50 shades of green: what determines our electricity future?
In the last decade, governments, the European Commission and numerous research institutes have produced one scenario for the electricity system after the other. These scenarios inform us of the future electricity mix and, importantly, of its costs, as a base for national and European energy policies.
Against the backdrop of such scenarios, actors from policy, industry, civil society and science start debating, commonly using “scientific” arguments: the costs of nuclear power were assumed too high or too low, the costs to include variable wind power in the system have been under- or overestimated, carbon capture and storage was assumed too expensive, and so on.
But is it really about cost? Isn’t, for example, the nuclear issue about whether we want it or not, rather than its costs per kilowatt in 2030? Of course it is.
From the nuclear debate in the last decades, we know that the worldview is important for the energy options we support. Nuclear supporters emphasise the (in their view low) cost, whereas opponents strictly reject this technology, mainly based on waste, accident and proliferation risks. In a sense, cost arguments stand against the safety of our children.
Renewables, although a largely clean and safe group of technologies, hold different but equally deep ideological differences.

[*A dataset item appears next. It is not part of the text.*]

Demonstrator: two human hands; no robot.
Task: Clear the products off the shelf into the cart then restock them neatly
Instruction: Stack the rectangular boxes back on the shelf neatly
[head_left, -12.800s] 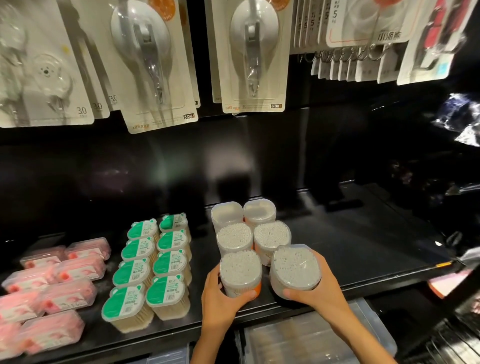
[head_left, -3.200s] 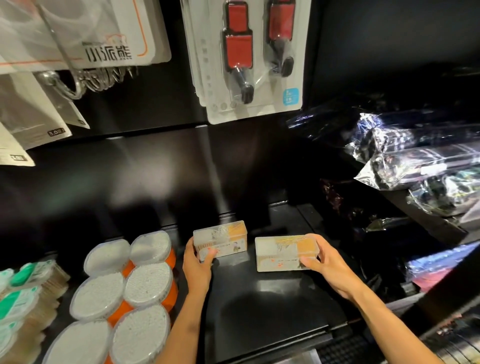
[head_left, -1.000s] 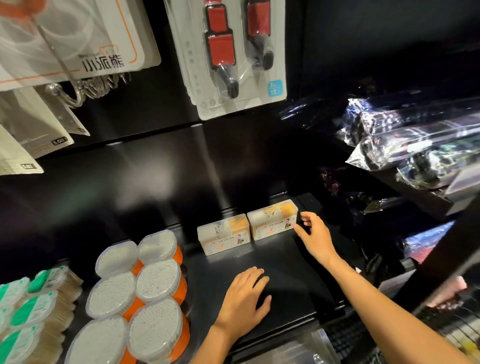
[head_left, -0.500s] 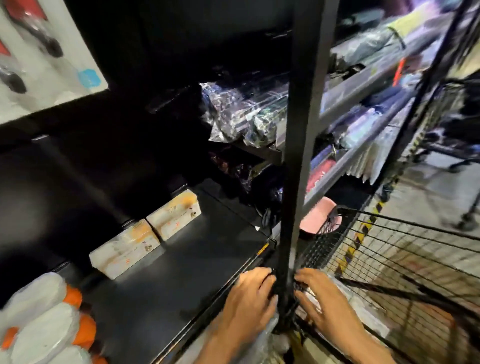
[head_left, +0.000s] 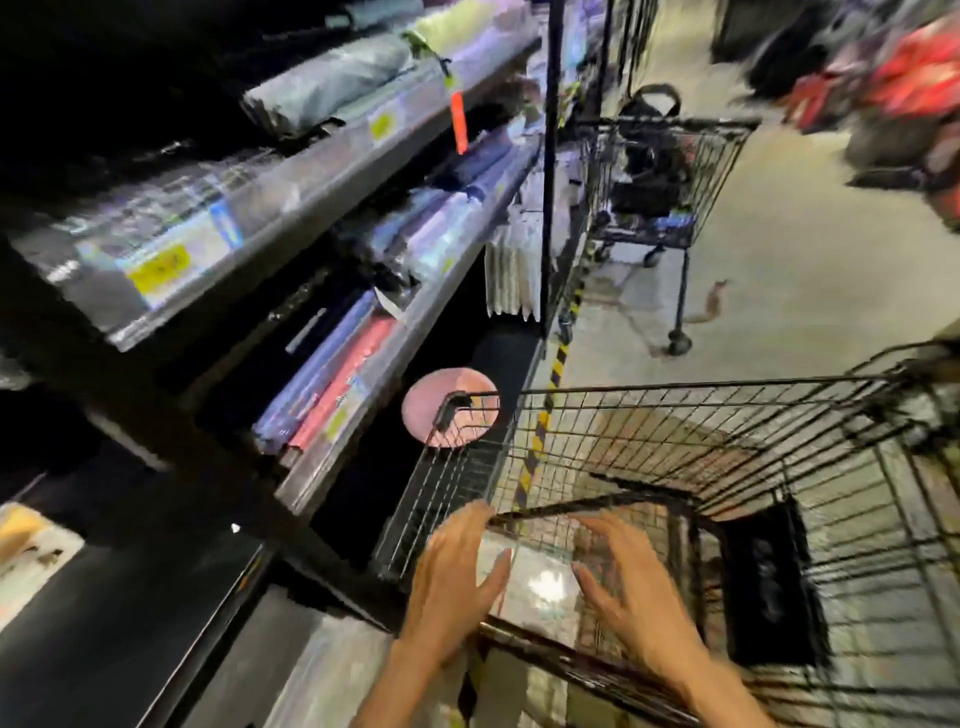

Supergrids or decentralised electricity?
The dominant policy outlook for renewables is a Europe-wide, densely meshed supergrid with large amounts of renewable electricity flowing across the continent to balance the fluctuating nature of wind and solar power. Such supergrid scenarios are the outcome of neat cost-optimisation models and resonate well with economists and European or national politicians. Low-cost climate protection is the aim of such visions.
Another vision for renewables foresees the creation of autarkic regions that supply themselves with electricity, using the resources available locally without trade between regions. In such decentralised energy futures, which resonate with local politicians and citizens’ movements, local value creation and independence (from imports and major energy companies) are the main aims, and renewables are a suitable tool to achieve them. Costs, however, are hardly a parameter in this outlook.

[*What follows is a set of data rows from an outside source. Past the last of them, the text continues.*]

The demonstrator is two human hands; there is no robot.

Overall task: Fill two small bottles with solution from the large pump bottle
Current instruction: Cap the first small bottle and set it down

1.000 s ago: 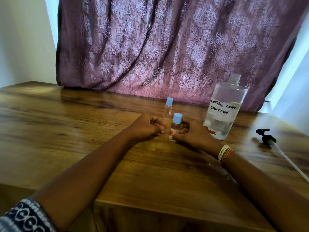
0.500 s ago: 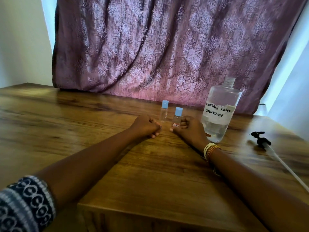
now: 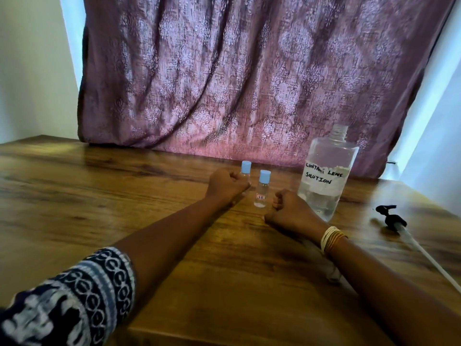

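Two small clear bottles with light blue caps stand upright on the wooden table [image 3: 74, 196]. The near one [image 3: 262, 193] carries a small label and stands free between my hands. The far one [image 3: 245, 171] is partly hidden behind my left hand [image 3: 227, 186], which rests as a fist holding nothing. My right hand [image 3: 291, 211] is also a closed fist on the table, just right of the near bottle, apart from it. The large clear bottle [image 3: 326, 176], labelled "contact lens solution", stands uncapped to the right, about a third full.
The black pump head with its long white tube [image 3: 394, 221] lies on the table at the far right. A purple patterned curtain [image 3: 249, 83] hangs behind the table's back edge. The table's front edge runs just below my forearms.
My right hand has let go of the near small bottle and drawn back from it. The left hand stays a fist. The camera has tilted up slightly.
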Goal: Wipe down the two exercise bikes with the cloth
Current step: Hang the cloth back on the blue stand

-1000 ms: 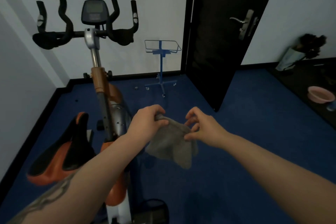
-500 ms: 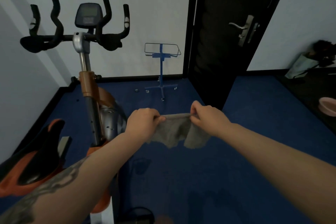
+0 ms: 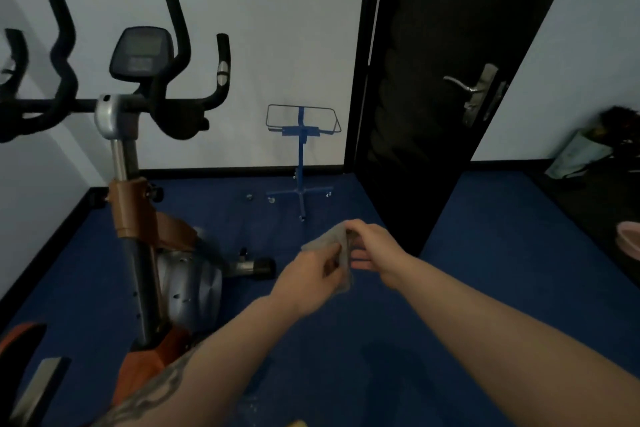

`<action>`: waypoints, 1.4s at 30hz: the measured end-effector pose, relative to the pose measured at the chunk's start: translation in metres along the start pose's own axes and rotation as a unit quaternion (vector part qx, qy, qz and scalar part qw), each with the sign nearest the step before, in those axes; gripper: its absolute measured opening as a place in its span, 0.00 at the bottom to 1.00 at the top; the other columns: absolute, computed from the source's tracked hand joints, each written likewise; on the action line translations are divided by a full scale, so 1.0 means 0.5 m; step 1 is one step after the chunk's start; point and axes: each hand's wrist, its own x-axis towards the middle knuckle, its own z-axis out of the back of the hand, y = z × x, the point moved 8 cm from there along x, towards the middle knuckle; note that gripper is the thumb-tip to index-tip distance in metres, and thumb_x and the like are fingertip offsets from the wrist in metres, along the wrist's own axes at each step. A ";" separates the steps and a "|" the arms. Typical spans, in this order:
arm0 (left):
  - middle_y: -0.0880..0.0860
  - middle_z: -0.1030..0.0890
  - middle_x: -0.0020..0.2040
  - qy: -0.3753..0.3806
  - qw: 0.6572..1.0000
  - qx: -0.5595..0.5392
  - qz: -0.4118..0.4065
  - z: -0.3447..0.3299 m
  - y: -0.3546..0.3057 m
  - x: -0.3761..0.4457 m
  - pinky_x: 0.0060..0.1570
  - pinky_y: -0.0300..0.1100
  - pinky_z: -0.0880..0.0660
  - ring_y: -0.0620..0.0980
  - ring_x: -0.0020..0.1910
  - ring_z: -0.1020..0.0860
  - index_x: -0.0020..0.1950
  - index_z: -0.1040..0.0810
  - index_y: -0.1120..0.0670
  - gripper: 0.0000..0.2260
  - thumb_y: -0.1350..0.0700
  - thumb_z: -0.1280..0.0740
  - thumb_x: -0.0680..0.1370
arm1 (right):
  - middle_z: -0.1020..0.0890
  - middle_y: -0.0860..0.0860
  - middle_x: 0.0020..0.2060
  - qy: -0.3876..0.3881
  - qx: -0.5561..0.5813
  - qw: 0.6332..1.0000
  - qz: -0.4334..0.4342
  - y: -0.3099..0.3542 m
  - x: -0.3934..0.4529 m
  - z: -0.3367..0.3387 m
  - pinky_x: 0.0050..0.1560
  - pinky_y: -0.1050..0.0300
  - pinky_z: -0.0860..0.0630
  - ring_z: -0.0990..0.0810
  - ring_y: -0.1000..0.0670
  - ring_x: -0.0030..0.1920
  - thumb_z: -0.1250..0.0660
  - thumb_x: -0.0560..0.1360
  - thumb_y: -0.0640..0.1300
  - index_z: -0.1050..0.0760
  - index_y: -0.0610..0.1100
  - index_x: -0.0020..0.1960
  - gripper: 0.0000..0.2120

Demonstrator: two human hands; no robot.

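An orange, silver and black exercise bike (image 3: 145, 218) stands at the left, its black handlebars and console (image 3: 142, 54) raised against the white wall. In front of me, over the blue floor, both hands hold a small grey cloth (image 3: 337, 246) folded between them. My left hand (image 3: 311, 272) grips its lower part and my right hand (image 3: 372, 246) pinches the top edge. The cloth hangs clear of the bike, to the right of its frame. Only one bike is in view.
A blue wheeled stand (image 3: 301, 163) with a wire frame stands by the back wall. A dark door (image 3: 450, 80) stands open at the right. A pink basin (image 3: 628, 239) and a wrapped bundle (image 3: 581, 149) lie at the far right.
The hands held the cloth stretched wide between them; now they have come together and the cloth is folded into a smaller bunch. The view has shifted right, pushing the bike left.
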 end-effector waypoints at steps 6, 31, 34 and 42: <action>0.44 0.21 0.58 0.146 0.982 0.101 -0.057 0.023 0.027 0.166 0.57 0.49 0.26 0.46 0.56 0.23 0.69 0.29 0.43 0.18 0.52 0.35 0.79 | 0.17 0.44 0.48 -0.061 -0.101 0.992 0.050 0.064 0.142 0.064 0.55 0.46 0.20 0.18 0.46 0.50 0.27 0.73 0.42 0.25 0.44 0.49 0.08; 0.51 0.18 0.55 -0.043 0.970 0.091 0.219 0.188 0.194 0.841 0.51 0.47 0.23 0.51 0.51 0.21 0.58 0.20 0.51 0.11 0.54 0.39 0.80 | 0.21 0.49 0.53 0.065 -0.630 0.746 0.204 0.408 0.755 0.252 0.48 0.50 0.23 0.22 0.47 0.49 0.42 0.80 0.47 0.27 0.53 0.57 0.08; 0.51 0.18 0.54 -0.047 0.966 0.107 0.229 0.233 0.240 0.912 0.50 0.48 0.22 0.51 0.49 0.21 0.56 0.20 0.50 0.11 0.54 0.40 0.80 | 0.22 0.50 0.54 0.064 -0.608 0.765 0.203 0.447 0.846 0.227 0.49 0.50 0.22 0.22 0.47 0.50 0.41 0.80 0.47 0.27 0.55 0.58 0.09; 0.51 0.18 0.50 -0.025 0.967 0.092 0.238 0.343 0.363 1.112 0.50 0.48 0.22 0.50 0.48 0.19 0.56 0.20 0.50 0.12 0.57 0.41 0.78 | 0.21 0.53 0.55 0.049 -0.535 0.823 0.184 0.533 1.084 0.167 0.49 0.53 0.22 0.22 0.51 0.51 0.36 0.78 0.46 0.26 0.57 0.54 0.08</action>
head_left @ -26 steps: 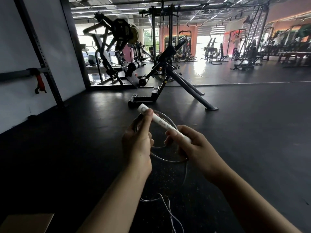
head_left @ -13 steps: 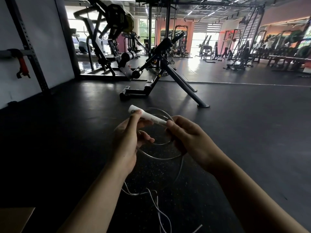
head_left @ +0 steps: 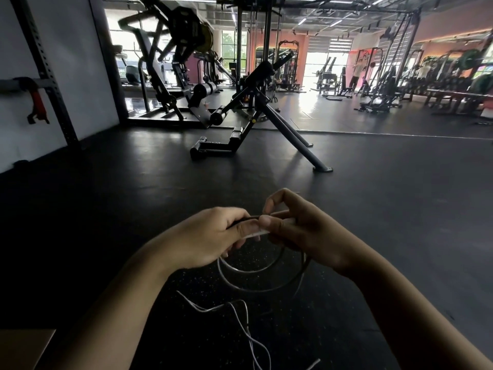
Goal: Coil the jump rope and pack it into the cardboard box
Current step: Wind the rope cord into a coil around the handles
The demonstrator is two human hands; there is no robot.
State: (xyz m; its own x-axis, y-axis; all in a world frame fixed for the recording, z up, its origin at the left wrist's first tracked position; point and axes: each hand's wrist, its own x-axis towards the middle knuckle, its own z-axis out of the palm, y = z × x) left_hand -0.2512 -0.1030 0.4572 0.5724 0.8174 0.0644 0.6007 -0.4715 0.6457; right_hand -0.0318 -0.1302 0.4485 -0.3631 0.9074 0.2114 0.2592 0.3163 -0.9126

Values and worldviews matter more than cost
Except for the word “renewables”, decentralised renewables visions have little in common with renewable supergrid scenarios. They represent completely different worldviews and have very different aims. Such qualitative political and ideological differences are not immediately visible in scenarios, and they are hardly present in the scientific energy scenario debate.
Missing this point can be fatal: A few years back, I was staged in a podium discussion against Hermann Scheer, the guru of decentralised energy in Germany. I thought I was very clever when I presented some rough calculations about why his decentralised idea was way too expensive to be realistic. His reply to my numbers: “freedom has no price”. It goes without saying that I lost the debate.
Europe stands before an important electricity choice: will we stay with the nuclear-fossil power system, or take a renewable path, and if so – which one? In its core, a useful energy debate is not about which cost assumptions are “correct” or whether a particular scenario is “realistic” (as this – sic! – depends on the perspective), but about values and worldviews. The choice is about the future we want, and not what it costs to get it.